▶ _ASSIGNMENT_
Each line that includes the word "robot" should be copied from the records.

▶ _INFORMATION PROVIDED_
========================
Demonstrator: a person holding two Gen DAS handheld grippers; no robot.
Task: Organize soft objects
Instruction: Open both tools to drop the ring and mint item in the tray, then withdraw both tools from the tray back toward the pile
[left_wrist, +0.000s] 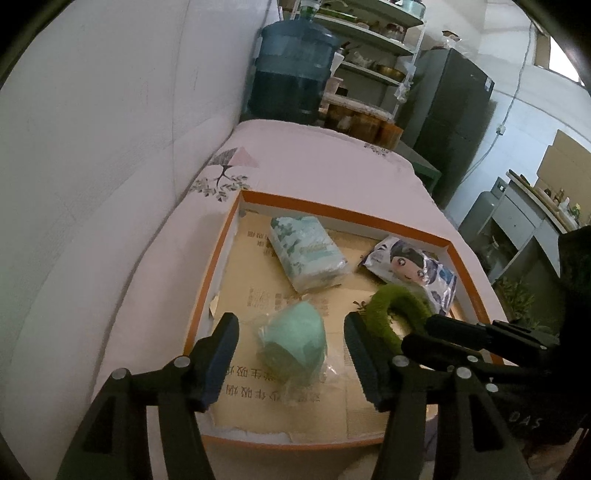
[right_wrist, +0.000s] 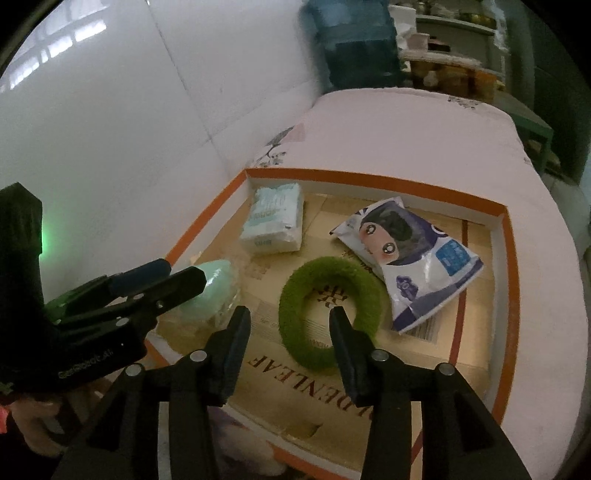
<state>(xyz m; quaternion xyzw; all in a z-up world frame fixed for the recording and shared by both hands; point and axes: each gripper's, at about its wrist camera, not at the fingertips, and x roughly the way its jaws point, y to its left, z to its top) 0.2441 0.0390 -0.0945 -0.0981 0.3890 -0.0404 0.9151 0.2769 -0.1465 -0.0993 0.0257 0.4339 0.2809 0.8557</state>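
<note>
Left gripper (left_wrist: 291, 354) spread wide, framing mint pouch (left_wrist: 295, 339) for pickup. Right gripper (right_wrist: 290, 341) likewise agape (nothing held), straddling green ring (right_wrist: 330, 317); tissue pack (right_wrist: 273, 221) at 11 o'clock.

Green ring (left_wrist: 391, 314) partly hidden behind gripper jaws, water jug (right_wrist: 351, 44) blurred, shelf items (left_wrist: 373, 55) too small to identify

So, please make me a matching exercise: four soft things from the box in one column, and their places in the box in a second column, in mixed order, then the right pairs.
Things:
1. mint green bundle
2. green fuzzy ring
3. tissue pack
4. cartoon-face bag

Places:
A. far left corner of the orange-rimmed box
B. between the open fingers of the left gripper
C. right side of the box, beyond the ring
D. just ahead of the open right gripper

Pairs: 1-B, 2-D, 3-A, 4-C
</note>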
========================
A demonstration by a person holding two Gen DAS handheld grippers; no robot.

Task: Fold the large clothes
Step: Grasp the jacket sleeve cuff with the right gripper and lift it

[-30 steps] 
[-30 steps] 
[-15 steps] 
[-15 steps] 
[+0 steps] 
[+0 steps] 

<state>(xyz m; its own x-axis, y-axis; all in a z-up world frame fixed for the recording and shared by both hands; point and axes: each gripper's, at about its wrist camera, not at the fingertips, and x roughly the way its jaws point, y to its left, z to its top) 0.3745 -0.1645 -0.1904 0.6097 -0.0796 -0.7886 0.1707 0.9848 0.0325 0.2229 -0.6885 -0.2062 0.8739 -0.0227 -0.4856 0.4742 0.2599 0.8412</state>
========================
▶ _SOLUTION FOR THIS TASK_
Demonstrator: a person holding two Gen DAS handheld grippers; no robot.
A demonstration by a person holding two Gen DAS handheld grippers; no robot.

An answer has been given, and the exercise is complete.